— Assignment —
What you return should match the data exactly, from the first line to the last.

───── Data provided

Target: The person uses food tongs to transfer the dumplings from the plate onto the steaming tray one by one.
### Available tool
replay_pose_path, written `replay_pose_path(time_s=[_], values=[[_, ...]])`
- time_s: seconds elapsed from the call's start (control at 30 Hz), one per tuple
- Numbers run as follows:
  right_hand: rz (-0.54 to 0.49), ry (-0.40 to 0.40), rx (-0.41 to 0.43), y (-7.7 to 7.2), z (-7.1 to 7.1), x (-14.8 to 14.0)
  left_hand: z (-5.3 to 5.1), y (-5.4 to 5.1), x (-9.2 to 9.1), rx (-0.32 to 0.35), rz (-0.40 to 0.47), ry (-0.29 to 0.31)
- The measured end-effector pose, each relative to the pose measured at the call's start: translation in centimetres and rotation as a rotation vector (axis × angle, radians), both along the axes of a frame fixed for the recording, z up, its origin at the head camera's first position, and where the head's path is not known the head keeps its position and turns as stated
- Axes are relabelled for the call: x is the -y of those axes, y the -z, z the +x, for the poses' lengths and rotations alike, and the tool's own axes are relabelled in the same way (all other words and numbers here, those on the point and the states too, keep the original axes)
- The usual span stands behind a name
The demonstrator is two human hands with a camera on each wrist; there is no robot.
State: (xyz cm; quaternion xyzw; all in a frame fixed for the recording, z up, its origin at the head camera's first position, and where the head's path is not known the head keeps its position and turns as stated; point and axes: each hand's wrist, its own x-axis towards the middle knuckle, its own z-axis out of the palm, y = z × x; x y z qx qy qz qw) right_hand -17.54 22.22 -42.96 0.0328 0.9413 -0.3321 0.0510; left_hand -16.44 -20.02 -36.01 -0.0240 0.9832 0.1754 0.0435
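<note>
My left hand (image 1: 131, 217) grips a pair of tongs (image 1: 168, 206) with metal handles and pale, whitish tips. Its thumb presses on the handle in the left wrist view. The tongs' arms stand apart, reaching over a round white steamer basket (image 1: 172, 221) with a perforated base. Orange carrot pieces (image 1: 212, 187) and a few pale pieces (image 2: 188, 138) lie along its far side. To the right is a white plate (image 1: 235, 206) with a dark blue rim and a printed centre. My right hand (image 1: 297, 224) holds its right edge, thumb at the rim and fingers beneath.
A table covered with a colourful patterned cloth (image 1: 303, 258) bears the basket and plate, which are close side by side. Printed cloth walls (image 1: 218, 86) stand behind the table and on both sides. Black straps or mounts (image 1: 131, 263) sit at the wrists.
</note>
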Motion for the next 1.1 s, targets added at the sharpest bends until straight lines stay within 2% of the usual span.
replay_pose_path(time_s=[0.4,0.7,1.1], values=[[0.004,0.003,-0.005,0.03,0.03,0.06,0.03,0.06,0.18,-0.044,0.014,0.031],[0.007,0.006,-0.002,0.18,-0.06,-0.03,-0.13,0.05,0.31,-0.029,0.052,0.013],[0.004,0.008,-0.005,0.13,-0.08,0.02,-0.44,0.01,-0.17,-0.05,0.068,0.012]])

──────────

— Written answer —
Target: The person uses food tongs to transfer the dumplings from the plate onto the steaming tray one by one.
### Available tool
replay_pose_path, written `replay_pose_path(time_s=[_], values=[[_, ...]])`
- time_s: seconds elapsed from the call's start (control at 30 Hz), one per tuple
- Numbers run as follows:
  right_hand: rz (-0.54 to 0.49), ry (-0.40 to 0.40), rx (-0.41 to 0.43), y (-7.7 to 7.2), z (-7.1 to 7.1), x (-14.8 to 14.0)
  left_hand: z (-5.3 to 5.1), y (-5.4 to 5.1), x (-9.2 to 9.1), rx (-0.32 to 0.35), rz (-0.40 to 0.47), ry (-0.29 to 0.31)
- The measured end-effector pose, each relative to the pose measured at the call's start: translation in centimetres and rotation as a rotation vector (axis × angle, radians), both along the axes of a frame fixed for the recording, z up, its origin at the head camera's first position, and where the head's path is not known the head keeps its position and turns as stated
- Axes are relabelled for the call: x is the -y of those axes, y the -z, z the +x, for the poses' lengths and rotations alike, and the tool's own axes are relabelled in the same way (all other words and numbers here, those on the point and the states too, keep the original axes)
- The usual span stands behind a name
The demonstrator is two human hands with a camera on each wrist; there is no robot.
State: (xyz cm; quaternion xyzw; all in a frame fixed for the recording, z up, its origin at the head camera's first position, and where the head's path is not known the head keeps its position and turns as stated; point and axes: each hand's wrist, its own x-axis towards the middle knuckle, its own z-axis out of the palm, y = z × x; x y z qx qy qz qw) right_hand -17.54 22.22 -42.96 0.0328 0.9413 -0.3321 0.0510; left_hand -16.44 -20.02 -36.01 -0.0240 0.9832 0.1754 0.0435
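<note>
My left hand (image 1: 131, 217) grips a pair of tongs (image 1: 168, 206) with metal handles and pale, whitish tips. Its thumb presses on the handle in the left wrist view. The tongs' arms stand apart, reaching over a round white steamer basket (image 1: 172, 221) with a perforated base. Orange carrot pieces (image 1: 212, 187) and a few pale pieces (image 2: 188, 138) lie along its far side. To the right is a white plate (image 1: 235, 206) with a dark blue rim and a printed centre. My right hand (image 1: 297, 224) holds its right edge, thumb at the rim and fingers beneath.
A table covered with a colourful patterned cloth (image 1: 303, 258) bears the basket and plate, which are close side by side. Printed cloth walls (image 1: 218, 86) stand behind the table and on both sides. Black straps or mounts (image 1: 131, 263) sit at the wrists.
</note>
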Motion for the next 1.1 s, targets added at the sharpest bends until straight lines stay within 2% of the usual span.
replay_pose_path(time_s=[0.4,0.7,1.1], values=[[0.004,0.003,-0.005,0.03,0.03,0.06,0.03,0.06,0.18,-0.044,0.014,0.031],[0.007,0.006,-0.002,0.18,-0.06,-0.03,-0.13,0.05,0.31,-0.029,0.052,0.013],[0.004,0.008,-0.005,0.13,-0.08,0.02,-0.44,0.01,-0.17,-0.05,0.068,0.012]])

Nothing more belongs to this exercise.